Tengamos en cuenta que el Burj Khalifa se había inaugurado apenas unos meses antes del rodaje, y que hablamos de un edificio que se erigió pensando ante todo en su valor simbólico. Una expresión de poder. Su importancia radica en cómo su fachada, su máscara exterior, domina titánica el gran paisaje de una ciudad, que es a su vez el escenario del poder político y económico que se quiere ostentar desde los Emiratos. Por eso mismo, la mayor conquista que puede hacerse es la de su exterior.

Tom Cruise se negó a que la escena se hiciera mediante una simulación digital. También a la vieja usanza, el equipo rodó en la localización y el actor escaló la auténtica fachada —con la seguridad, eso sí, de cuerdas y arneses que luego se eliminaron de la imagen—. El detalle no es anecdótico. Mediante un procedimiento más propio de los tiempos analógicos del cine, lo que Cruise y el equipo de rodaje hicieron fue experimentar desde la escala humana una arquitectura concebida, precisamente, para amedrentar esa escala.

Es decir: la fachada del Burj Khalifa se humaniza en cuanto se convierte en algo que podemos tocar, recorrer e incluso romper. Ahí, la renuncia a la pantalla verde y la animación digital de Protocolo fantasma se nos desvelan no solo como un factor de autenticidad, sino como un testimonio documental. Al poco de ser inaugurado uno de los símbolos de poder más ciclópeos del siglo XXI, el cine estuvo ahí para demostrar que el gigante podía ser conquistado.

Multiplicador de las miradas

Más allá de esta humanización de la escala del edificio, esta conquista se traduce en una gran experiencia cinematográfica. Basta con que observemos un plano de la escena: el primero en el que la cámara sale a acompañar a Cruise en el comienzo de su escalada. Lo que encontramos en ese plano es un baile de movimientos que nos invita a maravillarnos con las posibilidades visuales que ofrece el espacio hollado por la cámara:

La escena descubre en el exterior del Burj Khalifa un dispositivo multiplicador de la mirada, una amalgama de perspectivas que, en un mismo plano, nos permiten alternar entre las vistas del interior, del horizonte de Dubái, de su paisaje o de su suelo. Tener una gran cantidad de espacios y distancias disponibles a un golpe de vista. Algunos planos posteriores seguirán jugando con esta idea. Por ejemplo:

Esta perspectiva poliédrica, capaz de convocar en un solo fotograma (ya sin necesidad de mover la cámara siquiera) la amenaza, la proeza y varios fragmentos del paisaje urbano que engloban las acciones de Ethan/Cruise. O, si cambiamos la angulación del plano, pasando de una vista cenital a una dorsal:

Nos encontramos a Ethan como parte de un retablo que descompone a Dubái en diferentes postales. O, uno más:

Este fotograma que juega a ser a la vez un primer plano y un gran plano general juntando en una sola vista dos elementos de escalas muy diferentes en tensión: el rostro de Ethan y la tormenta de arena que se acerca desde las afueras de la ciudad.

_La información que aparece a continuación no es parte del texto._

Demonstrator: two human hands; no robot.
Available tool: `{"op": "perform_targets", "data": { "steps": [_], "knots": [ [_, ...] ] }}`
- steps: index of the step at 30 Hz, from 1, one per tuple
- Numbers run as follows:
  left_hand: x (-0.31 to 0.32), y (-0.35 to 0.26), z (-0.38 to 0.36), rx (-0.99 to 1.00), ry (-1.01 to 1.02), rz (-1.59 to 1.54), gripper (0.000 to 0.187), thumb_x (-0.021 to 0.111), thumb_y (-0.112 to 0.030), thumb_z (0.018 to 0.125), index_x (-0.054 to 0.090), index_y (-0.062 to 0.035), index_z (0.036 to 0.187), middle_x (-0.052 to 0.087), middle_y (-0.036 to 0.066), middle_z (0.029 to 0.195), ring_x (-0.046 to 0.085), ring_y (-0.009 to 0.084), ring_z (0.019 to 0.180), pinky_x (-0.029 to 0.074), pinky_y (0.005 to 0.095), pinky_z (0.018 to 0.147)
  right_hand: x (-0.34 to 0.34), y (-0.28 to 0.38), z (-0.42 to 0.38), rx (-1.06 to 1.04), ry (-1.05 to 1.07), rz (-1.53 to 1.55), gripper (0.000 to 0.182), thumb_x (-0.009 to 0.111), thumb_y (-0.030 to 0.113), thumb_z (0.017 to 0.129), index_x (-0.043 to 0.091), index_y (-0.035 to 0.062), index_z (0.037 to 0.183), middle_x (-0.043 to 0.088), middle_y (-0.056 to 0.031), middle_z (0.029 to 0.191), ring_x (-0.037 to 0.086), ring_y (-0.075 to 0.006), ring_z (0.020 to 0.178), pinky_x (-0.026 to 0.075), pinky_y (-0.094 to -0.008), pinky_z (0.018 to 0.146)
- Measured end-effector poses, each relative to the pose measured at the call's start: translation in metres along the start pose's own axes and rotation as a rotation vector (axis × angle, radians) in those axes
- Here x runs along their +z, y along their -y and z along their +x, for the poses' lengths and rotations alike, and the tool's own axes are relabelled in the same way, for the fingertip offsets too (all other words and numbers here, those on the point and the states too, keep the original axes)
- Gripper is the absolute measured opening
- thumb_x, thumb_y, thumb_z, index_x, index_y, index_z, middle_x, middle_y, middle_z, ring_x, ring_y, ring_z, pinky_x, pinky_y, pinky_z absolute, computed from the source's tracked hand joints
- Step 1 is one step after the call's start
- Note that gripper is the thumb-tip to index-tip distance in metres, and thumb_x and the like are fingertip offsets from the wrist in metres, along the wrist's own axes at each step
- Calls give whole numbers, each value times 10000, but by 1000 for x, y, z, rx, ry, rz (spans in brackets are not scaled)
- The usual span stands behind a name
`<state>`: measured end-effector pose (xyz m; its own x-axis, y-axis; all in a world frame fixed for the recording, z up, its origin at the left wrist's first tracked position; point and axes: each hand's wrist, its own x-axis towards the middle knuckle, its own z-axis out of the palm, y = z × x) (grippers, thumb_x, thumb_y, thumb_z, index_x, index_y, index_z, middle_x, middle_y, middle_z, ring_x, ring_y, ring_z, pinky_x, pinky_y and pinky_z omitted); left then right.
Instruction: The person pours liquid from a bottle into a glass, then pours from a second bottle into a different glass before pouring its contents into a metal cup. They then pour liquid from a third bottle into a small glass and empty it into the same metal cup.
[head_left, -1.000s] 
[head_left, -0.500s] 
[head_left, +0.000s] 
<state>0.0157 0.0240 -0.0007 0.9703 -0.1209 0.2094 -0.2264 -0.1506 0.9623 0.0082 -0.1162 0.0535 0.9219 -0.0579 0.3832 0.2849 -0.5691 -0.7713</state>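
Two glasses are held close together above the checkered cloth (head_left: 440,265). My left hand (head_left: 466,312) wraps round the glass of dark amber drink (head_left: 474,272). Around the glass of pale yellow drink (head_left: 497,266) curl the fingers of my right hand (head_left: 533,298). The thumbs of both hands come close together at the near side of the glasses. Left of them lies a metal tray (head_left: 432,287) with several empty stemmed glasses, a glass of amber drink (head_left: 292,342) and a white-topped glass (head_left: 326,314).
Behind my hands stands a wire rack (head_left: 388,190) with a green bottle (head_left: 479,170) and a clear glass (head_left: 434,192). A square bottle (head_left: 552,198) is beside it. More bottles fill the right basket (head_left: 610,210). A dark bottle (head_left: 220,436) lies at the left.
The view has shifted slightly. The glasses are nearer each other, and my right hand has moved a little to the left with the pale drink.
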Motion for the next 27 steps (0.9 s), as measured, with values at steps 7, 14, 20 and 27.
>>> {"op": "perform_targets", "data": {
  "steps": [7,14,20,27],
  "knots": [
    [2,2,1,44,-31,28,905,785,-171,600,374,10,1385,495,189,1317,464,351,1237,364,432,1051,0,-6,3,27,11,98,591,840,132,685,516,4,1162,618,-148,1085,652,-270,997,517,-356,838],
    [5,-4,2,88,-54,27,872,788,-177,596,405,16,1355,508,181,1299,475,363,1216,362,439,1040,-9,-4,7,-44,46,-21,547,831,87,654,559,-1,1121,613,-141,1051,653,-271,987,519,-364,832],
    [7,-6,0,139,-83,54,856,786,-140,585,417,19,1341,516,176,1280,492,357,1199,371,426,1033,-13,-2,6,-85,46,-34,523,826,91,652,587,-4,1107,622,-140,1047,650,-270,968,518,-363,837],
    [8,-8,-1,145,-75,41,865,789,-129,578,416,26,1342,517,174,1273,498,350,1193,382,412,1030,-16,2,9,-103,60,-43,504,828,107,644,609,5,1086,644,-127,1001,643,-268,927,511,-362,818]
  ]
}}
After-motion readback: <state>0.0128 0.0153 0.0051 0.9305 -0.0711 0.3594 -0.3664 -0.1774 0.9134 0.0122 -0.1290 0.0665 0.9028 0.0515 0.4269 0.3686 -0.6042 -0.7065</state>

En suma: para Misión imposible: Protocolo fantasma, este espacio arquitectónico ofrece un juego fascinante de imágenes y perspectivas. Porque su mayor logo sobre el Burj Khalifa no es la proeza física, sino la conquista por la mirada. Nada lo humaniza más que la mirada fascinada que la película descubre en sus alturas, como una pausa reconfortante en su continua oscilación entre el control y el caos.